EMBOSS, Entrez Direct, NCBI Datasets

Выбор протеома Citrobacter tructae

ID: UP000001889

Причина выбора: Протеом содержит полный набор белковых последовательностей организма Citrobacter tructae, что позволяет проводить комплексный биоинформатический анализ.

Подробнее о выборе протеома

Получение AC геномной сборки и TaxID организма

Proteom ID: UP000001889

NCBI RefSeq assembly: GCF_000027085.1

GenBank assembly: GCA_000027085.1

Taxon ID: 637910

Proteom ID: UP000001889
NCBI RefSeq assembly: GCF_000027085.1
GenBank assembly: GCA_000027085.1
Taxon ID: 637910

Скачивание последовательности генома и таблицы локальных особенностей

Для получения последовательности генома в формате FASTA и таблицы локальных особенностей в формате GFF3 использована команда:

datasets download genome accession GCF_000027085.1 --include gff3,genome

Файл распакован командой:

unzip ncbi_dataset.zip

Получены файлы:

GCF_000027085.1_ASM2708v1_genomic.fna

genomic.gff

Поиск и трансляция открытых рамок считывания

Для получения информации о генетическом коде организма использована команда:

efetch -db taxonomy -id 637910 -format xml > taxon.xml

Просмотр файла:

less -S taxon.xml

В поле GeneticCode указано, что используется 11 вариант генетического кода.

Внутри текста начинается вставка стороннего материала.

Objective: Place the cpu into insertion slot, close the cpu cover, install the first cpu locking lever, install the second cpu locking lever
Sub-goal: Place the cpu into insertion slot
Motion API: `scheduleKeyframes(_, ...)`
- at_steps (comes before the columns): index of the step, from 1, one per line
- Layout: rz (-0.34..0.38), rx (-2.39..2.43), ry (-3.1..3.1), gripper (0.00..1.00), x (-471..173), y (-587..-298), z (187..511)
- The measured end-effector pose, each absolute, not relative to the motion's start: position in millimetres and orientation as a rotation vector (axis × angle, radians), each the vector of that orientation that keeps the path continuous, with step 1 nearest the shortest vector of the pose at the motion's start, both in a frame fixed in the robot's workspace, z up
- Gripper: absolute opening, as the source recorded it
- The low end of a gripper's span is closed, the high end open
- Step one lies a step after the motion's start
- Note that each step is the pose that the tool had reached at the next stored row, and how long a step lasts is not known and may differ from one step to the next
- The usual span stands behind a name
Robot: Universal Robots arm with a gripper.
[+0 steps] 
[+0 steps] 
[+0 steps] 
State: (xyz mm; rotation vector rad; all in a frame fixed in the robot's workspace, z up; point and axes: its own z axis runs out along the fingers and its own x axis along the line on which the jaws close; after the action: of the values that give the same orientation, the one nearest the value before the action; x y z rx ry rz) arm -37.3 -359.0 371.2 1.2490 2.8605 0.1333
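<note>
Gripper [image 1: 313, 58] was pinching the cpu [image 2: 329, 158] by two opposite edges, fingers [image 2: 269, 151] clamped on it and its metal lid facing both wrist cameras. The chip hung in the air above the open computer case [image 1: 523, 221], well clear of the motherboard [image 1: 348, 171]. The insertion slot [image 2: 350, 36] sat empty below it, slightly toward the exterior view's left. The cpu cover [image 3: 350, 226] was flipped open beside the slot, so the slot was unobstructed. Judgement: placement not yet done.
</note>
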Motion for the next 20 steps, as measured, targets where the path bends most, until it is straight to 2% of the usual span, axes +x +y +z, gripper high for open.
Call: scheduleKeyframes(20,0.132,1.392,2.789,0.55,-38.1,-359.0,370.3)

Получение открытых рамок считывания:

getorf -sequence GCF_000027085.1_ASM2708v1_genomic.fna -outseq getorf.fasta -table 11 -find 3 -minsize 150

Создание белковой базы данных:

makeblastdb -dbtype prot -in getorf.fasta -out proteome

Проверка минимальной длины последовательностей:

infoseq getorf.fasta -only -length -noheading | sort -n | head -1

Получение последовательностей гомологичных метилтрансфераз

Для получения последовательностей ДНК-метилтрансфераз с кодами P0AED9, P0AEE8, и P23941 использован конвейер:

echo 'P0AED9 P0AEE8 P23941' | tr ' ' '\n' | sed 's/^/sw:/' | seqret @stdin -filter -out query.fasta

Поиск по сходству последовательностей

Локальный поиск BLASTP по базе proteome:

blastp -db proteome -query query.fasta -outfmt 7 -out blast.txt

Результаты поиска: blast.txt

Выбрана лучшая находка: m6A DMA_ECOLI P0AEE8 DNA adenine methylase

Название рамки: NC_013716.1_21821

Координаты: 4691263 - 4692156

Вес: 498 бит, E-value: 0

Сомнений в гомологичности нет, т.к. E-value составило 0, а идентичность составила 86%.(очень большая вероятность гомолога)

Поиск соседних CDS в таблице локальных особенностей:

grep 'NC_013716.1' genomic.gff | grep 'CDS' | cut -f4,5,7,9 > CDS.tsv

Найдено 6 CDS на + цепи, одна из которых пересекается с найденной ORF и кодирует adenine-specific DNA-methyltransferase. (ORF в файле имеет координаты 4691263-4692156, а пересекающий CDS 4691323-4692159, координаты практически совпадают)

neighbors.tsv

echo -e '4691263\t4692156\t+\tFOUND-ORF' | cat - CDS.tsv | sort -n | grep -C 3 'FOUND-ORF' > neighbors.tsv

Поиск по аннотациям кодирующих участков

Поиск CDS по EC-коду фермента ДНК-метилтрансферазы (2.1.1.72):

esearch -db nuccore -query 'NC_013716.1' | elink -target protein | efilter -query '2.1.1.72' | efetch -format acc

Найдено 4 белка, включая WP_012908365.1, который соответствует найденной открытой рамке считывания.